Tehran: President Ibrahim Raisi said on Saturday that Iran must take decisive action to address nationwide protests in response to the death of a woman in custody by the Islamic Republic's ethics police.
At least 41 people have been killed during the weeks-long protests, which have now spread to 31 provinces, according to Iran's state television.
In response to anti-government protests, state-sponsored rallies were held in several Iranian cities on Friday, and the military vowed to deal with "enemies" who were causing unrest.
Raisi was quoted by state media on Saturday as saying Iran should "decisively deal with those who oppose the country's security and peace."
Raisi was on the phone with the family of a Basij volunteer who was killed while participating in the suppression of unrest in Mashhad, a city in Iran's northeast.
According to state media, the president "emphasized the need to distinguish between protests and disturbances to public order and security, and called the incidents a riot."
Protests erupted in northwestern Iran a week ago at the funeral of Mahsa Amini, a 22-year-old Kurdish woman who died in a coma after being detained by ethics police, which enforced the hijab law on women's clothing.
Her death has sparked renewed outrage in Iran over issues such as personal freedom restrictions, strict dress rules for women and a faltering economy as a result of the sanctions.
Women are actively participating in the protest by waving curtains and setting fire. When angry mobs demanded the removal of Supreme Leader Ayatollah Ali Khamenei, some publicly cut his hair.
The demonstrations that rocked the country are the largest since protests over fuel prices in 2019, when 1,500 people are said to have been killed in crackdowns on protesters - the bloodiest conflict in the Islamic republic's history.
Several Iranian and Iraqi Kurds, who protested outside a UN building in the northern city of Arbil on Saturday, carried placards with Amini's image and chanted "death to the dictator" in reference to Khamenei.
The Iranian Revolutionary Guards fired artillery at anti-Iranian military targets in the Kurdish region of northern Iraq, according to Iran's state television, which has accused armed Iranian Kurdish dissidents of involvement in the unrest.

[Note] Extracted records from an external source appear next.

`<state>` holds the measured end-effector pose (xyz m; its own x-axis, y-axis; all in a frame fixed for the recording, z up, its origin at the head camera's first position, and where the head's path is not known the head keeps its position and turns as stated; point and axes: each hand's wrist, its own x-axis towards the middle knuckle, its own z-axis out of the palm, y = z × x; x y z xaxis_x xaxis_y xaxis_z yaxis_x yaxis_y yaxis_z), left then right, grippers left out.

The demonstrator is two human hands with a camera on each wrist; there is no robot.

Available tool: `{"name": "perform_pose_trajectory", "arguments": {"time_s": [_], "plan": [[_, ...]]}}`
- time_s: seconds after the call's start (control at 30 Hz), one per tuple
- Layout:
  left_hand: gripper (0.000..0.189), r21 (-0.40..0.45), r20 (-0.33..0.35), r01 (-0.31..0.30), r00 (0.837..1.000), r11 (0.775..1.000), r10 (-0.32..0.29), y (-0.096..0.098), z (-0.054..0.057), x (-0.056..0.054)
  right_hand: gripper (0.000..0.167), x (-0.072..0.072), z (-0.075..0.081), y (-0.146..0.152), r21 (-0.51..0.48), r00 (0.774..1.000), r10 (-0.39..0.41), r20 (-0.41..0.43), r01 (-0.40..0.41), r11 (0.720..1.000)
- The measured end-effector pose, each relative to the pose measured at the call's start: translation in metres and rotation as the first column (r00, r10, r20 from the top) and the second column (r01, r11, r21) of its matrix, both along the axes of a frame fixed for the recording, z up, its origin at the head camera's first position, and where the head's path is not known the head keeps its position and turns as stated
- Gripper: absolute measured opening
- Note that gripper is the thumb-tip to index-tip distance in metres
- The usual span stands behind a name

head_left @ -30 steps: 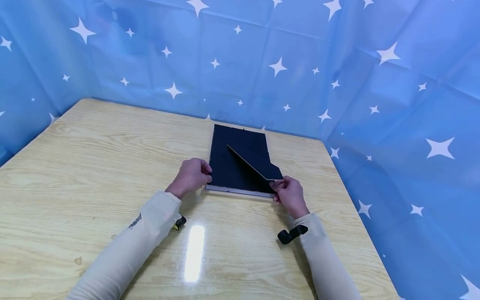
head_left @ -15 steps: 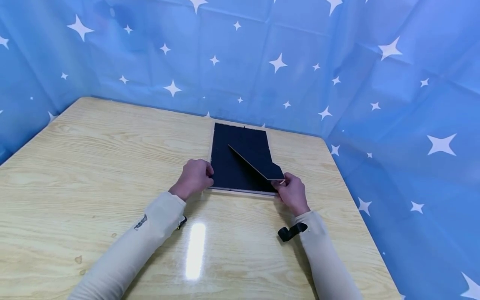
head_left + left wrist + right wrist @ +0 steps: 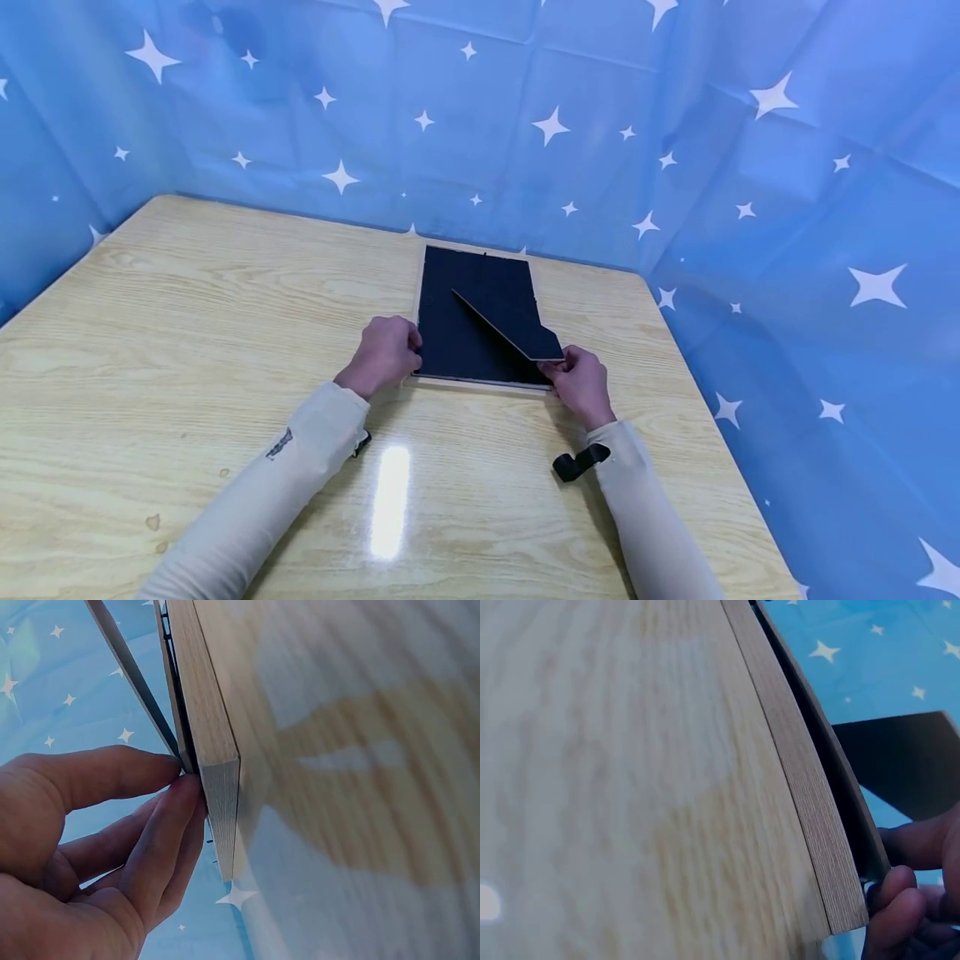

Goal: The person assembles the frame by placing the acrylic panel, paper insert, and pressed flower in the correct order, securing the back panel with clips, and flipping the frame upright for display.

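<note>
A picture frame (image 3: 480,384) lies face down on the table, its pale wooden side (image 3: 206,697) plain in the left wrist view. Over its back is a black backing board (image 3: 457,333) with a stand leg (image 3: 525,332) propped up at an angle. My left hand (image 3: 382,354) pinches the board's near left corner between thumb and fingers. At the near right corner, my right hand (image 3: 583,385) pinches the board's edge (image 3: 851,772). There the right wrist view shows a dark gap between board and frame, so that corner is raised.
The wood-grain table (image 3: 225,350) stretches far to the left and toward me. A blue curtain (image 3: 465,125) with white stars hangs close behind the frame and along the right side. Each sleeve carries a black wrist mount (image 3: 581,462).
The pale strip along the frame's near edge looks narrower than one second ago. Both hands keep hold of the board's corners; the head view has shifted slightly.
</note>
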<state>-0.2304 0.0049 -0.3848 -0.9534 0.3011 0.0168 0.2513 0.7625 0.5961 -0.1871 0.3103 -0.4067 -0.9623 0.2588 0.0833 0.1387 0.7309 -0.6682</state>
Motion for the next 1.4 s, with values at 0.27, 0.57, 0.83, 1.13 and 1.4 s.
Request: {"name": "perform_pose_trajectory", "arguments": {"time_s": [0.27, 0.57, 0.83, 1.13, 1.4], "plan": [[0.019, -0.020, 0.030, 0.033, 0.999, 0.999, -0.032, 0.0024, 0.0033, 0.0017, 0.018, -0.0009, 0.0005, -0.0034, 0.024, 1.000, 0.010, -0.005, -0.010, 1.000], [0.029, -0.014, 0.095, 0.077, 0.993, 0.997, -0.075, -0.0001, 0.0043, 0.0003, 0.011, -0.0003, 0.0026, -0.0032, 0.027, 0.997, 0.064, -0.031, -0.063, 0.998], [0.048, -0.076, 0.109, 0.125, 0.987, 0.989, -0.116, -0.0026, 0.0038, -0.0046, 0.007, -0.0004, 0.0023, -0.0029, 0.086, 0.990, 0.132, -0.048, -0.127, 0.988], [0.051, -0.072, 0.085, 0.137, 0.988, 0.988, -0.131, -0.0016, 0.0014, -0.0037, 0.014, 0.0009, 0.0030, 0.0007, 0.093, 0.990, 0.140, -0.032, -0.136, 0.986], [0.044, -0.056, 0.099, 0.119, 0.989, 0.991, -0.113, -0.0005, 0.0019, -0.0036, 0.012, -0.0003, 0.0057, 0.0031, 0.015, 0.990, 0.131, 0.048, -0.132, 0.991]]}}
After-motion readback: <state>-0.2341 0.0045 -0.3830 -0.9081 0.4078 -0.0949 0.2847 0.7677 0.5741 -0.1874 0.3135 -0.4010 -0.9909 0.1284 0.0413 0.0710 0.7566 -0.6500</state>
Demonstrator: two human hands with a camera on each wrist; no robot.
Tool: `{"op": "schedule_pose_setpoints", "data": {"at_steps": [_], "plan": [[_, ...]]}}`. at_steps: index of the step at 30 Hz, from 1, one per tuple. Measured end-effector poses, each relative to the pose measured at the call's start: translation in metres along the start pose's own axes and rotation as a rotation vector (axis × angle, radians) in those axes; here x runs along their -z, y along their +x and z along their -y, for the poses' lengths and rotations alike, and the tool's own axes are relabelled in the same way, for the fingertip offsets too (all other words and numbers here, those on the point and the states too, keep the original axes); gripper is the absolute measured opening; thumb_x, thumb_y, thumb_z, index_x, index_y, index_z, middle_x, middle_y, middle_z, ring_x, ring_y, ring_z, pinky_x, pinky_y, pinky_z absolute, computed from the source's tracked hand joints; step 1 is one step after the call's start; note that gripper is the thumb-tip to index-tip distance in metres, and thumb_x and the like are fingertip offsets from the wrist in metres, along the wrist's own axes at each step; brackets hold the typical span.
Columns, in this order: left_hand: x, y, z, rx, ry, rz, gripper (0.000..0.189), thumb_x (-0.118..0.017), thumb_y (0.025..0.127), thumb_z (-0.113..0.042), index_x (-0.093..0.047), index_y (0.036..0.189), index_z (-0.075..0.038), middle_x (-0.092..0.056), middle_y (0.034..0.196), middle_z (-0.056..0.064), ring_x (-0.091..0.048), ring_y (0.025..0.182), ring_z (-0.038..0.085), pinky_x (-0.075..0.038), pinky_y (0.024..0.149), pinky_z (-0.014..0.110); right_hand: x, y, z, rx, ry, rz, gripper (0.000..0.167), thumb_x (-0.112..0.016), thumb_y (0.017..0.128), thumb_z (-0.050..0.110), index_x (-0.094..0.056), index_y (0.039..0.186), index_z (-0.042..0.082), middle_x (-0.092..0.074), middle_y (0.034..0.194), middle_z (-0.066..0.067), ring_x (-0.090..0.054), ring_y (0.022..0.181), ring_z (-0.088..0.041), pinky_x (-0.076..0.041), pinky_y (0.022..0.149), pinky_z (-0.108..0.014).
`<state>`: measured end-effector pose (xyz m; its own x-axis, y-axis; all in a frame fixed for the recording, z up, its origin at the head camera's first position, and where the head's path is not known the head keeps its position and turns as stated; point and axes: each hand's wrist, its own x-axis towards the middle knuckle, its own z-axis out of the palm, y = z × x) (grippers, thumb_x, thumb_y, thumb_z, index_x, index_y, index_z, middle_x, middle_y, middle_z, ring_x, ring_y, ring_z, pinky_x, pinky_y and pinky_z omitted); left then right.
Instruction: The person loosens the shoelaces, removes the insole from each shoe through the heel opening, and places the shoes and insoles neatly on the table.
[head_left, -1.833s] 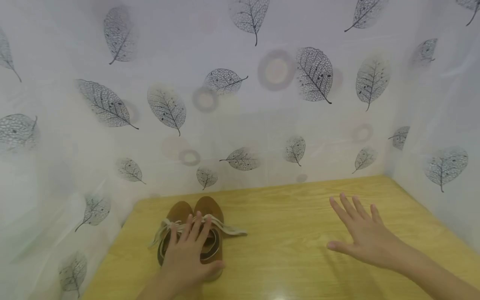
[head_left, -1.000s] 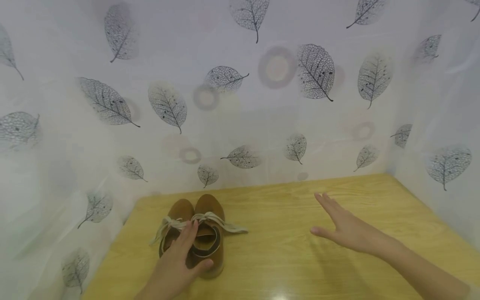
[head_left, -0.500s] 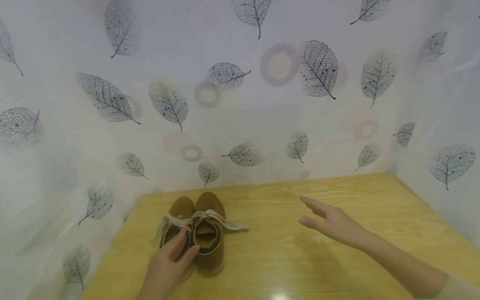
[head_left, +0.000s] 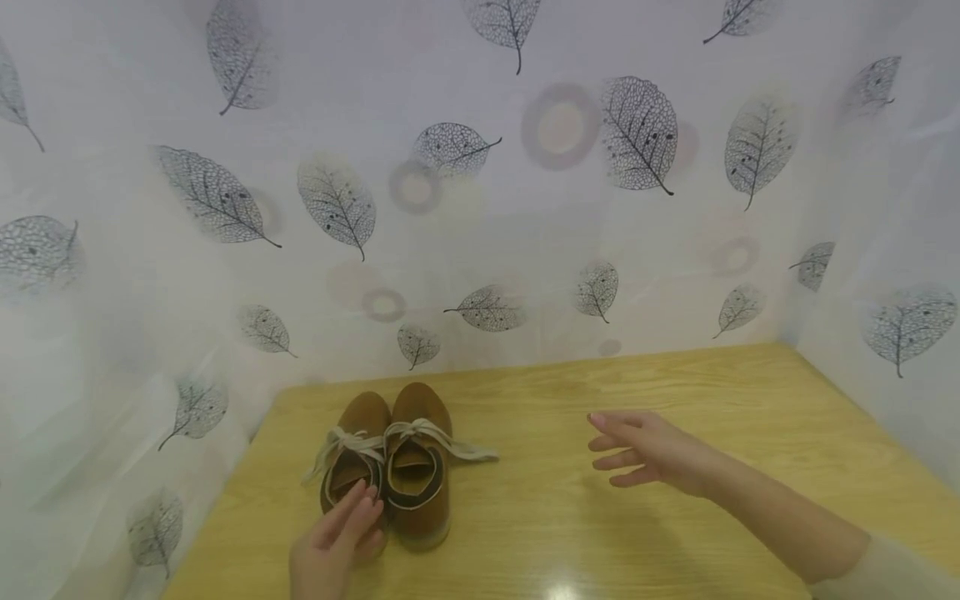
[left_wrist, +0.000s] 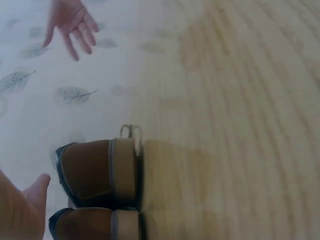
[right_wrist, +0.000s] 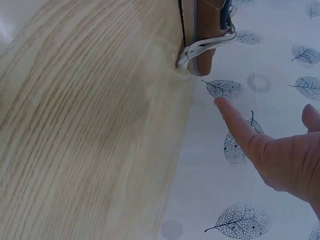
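Two brown lace-up shoes stand side by side, toes pointing away, on the left part of the wooden tabletop: the left shoe (head_left: 365,411) and the right shoe (head_left: 422,521). Cream laces (head_left: 472,453) lie tied across them, with loose ends trailing to both sides. My left hand (head_left: 328,537) hovers over the left shoe's heel, fingers loosely bent, holding nothing and covering part of that heel. In the left wrist view, both brown heels (left_wrist: 86,170) appear beside my thumb. My right hand (head_left: 651,452) hangs in the air right of the shoes, fingers loosely extended, touching nothing.
The light wooden tabletop (head_left: 540,492) runs back to a pale sheet (head_left: 510,208) printed with dark leaves and rings. The sheet hangs behind the table and along its left and right sides.
My left hand has drawn back from over the shoes toward their heels, and its spread fingers have bent. My right hand has moved left and turned, palm inward. The shoes have stayed in place.
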<state>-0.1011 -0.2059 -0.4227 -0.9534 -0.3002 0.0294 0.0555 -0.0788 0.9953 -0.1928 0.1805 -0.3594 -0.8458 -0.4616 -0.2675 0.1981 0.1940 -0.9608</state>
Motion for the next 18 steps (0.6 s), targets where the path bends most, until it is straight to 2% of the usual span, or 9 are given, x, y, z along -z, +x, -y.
{"op": "schedule_pose_setpoints", "data": {"at_steps": [3, 5, 8, 11, 13, 15, 18], "plan": [[0.007, 0.003, 0.007, 0.032, -0.108, 0.055, 0.044, -0.061, 0.093, -0.022, -0.052, 0.13, 0.001, -0.07, 0.109, 0.0, -0.068, 0.094, 0.01, -0.057, 0.076, 0.034, -0.003, 0.003, -0.003, -0.037, 0.054, 0.008, 0.074, -0.049, 0.097, 0.039, -0.019, 0.145, -0.009, -0.04, 0.136, -0.038, -0.055, 0.114, -0.043, -0.052, 0.09, -0.049], [0.01, 0.003, 0.005, 0.101, -0.129, 0.075, 0.048, -0.058, 0.095, -0.022, -0.046, 0.134, 0.005, -0.069, 0.111, 0.005, -0.068, 0.095, 0.011, -0.056, 0.08, 0.035, -0.005, 0.006, -0.004, -0.062, 0.078, 0.004, 0.074, -0.051, 0.096, 0.04, -0.021, 0.145, -0.008, -0.042, 0.135, -0.037, -0.058, 0.112, -0.04, -0.052, 0.09, -0.049], [0.006, -0.001, -0.004, 0.285, -0.114, 0.056, 0.067, -0.062, 0.092, -0.031, -0.034, 0.139, 0.008, -0.069, 0.109, 0.009, -0.068, 0.095, 0.011, -0.054, 0.087, 0.037, -0.01, 0.011, -0.005, -0.104, 0.14, -0.004, 0.076, -0.052, 0.095, 0.044, -0.024, 0.144, -0.007, -0.044, 0.135, -0.034, -0.06, 0.11, -0.035, -0.053, 0.09, -0.048], [0.004, -0.003, -0.007, 0.432, -0.185, 0.075, 0.064, -0.06, 0.093, -0.031, -0.032, 0.139, 0.004, -0.069, 0.104, 0.008, -0.067, 0.095, 0.013, -0.051, 0.094, 0.039, -0.015, 0.014, -0.006, -0.163, 0.282, 0.002, 0.078, -0.051, 0.095, 0.047, -0.024, 0.144, -0.007, -0.042, 0.138, -0.032, -0.059, 0.111, -0.031, -0.05, 0.095, -0.046], [0.005, -0.003, -0.006, 0.494, -0.25, 0.103, 0.05, -0.061, 0.093, -0.03, -0.043, 0.13, -0.001, -0.067, 0.1, 0.002, -0.066, 0.095, 0.013, -0.049, 0.097, 0.039, -0.02, 0.015, -0.007, -0.212, 0.399, -0.008, 0.078, -0.053, 0.094, 0.046, -0.024, 0.144, -0.006, -0.041, 0.139, -0.031, -0.057, 0.112, -0.03, -0.047, 0.1, -0.046], [0.006, -0.003, -0.004, 0.549, -0.321, 0.13, 0.03, -0.062, 0.092, -0.027, -0.054, 0.114, -0.008, -0.066, 0.097, 0.0, -0.066, 0.093, 0.013, -0.049, 0.098, 0.036, -0.024, 0.015, -0.008, -0.249, 0.494, -0.027, 0.077, -0.055, 0.094, 0.043, -0.024, 0.144, -0.006, -0.041, 0.138, -0.029, -0.055, 0.113, -0.029, -0.043, 0.104, -0.046], [0.008, -0.002, -0.001, 0.625, -0.386, 0.159, 0.013, -0.068, 0.088, -0.027, -0.061, 0.092, -0.017, -0.066, 0.091, -0.002, -0.065, 0.088, 0.009, -0.051, 0.094, 0.028, -0.032, 0.017, -0.009, -0.278, 0.568, -0.076, 0.073, -0.059, 0.092, 0.039, -0.028, 0.143, -0.004, -0.046, 0.135, -0.024, -0.054, 0.112, -0.029, -0.041, 0.106, -0.046]]}}
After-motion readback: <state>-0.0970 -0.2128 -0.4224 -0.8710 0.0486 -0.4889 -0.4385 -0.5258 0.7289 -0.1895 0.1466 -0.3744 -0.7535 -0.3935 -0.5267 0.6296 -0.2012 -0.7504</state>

According to Netblocks watchdog, Iran has experienced mobile Internet outages at least three times this week. According to activists, the action is aimed at preventing video footage of the violence from being broadcast around the world.
Amnesty International, a rights organization that called for an impartial UN "investigation mechanism" to look into this week's events, said security forces had reacted "spiral fatally" to protesters over the past few days.
According to the report, three children were also among at least 19 victims in the security force firing on the evening of September 21.
According to Amnesty International, the rise in the death toll shows "how merciless the government's attack on human life in the shadow of the Internet shutdown has been."
More than 120,000 people follow activist Twitter account 1500Photos, which reported late Friday that landlines and communication channels were cut with the northwestern city of Oshanwih.
Most of Iran's 10 million Kurds live in the country's northwest, and Oshanwih was one of several cities where the strike took place on Friday. On Friday, Kurdish rights organization Hangau posted a video claiming that protesters have occupied parts of the city.
Late on Friday, state television broadcast footage that showed peace returned to several areas of the capital Tehran.
However, it shows protesters marching and throwing stones, setting garbage cans and a car on fire. "But the rioters destroyed public property in some western and northern regions of Tehran and some provinces," the article said.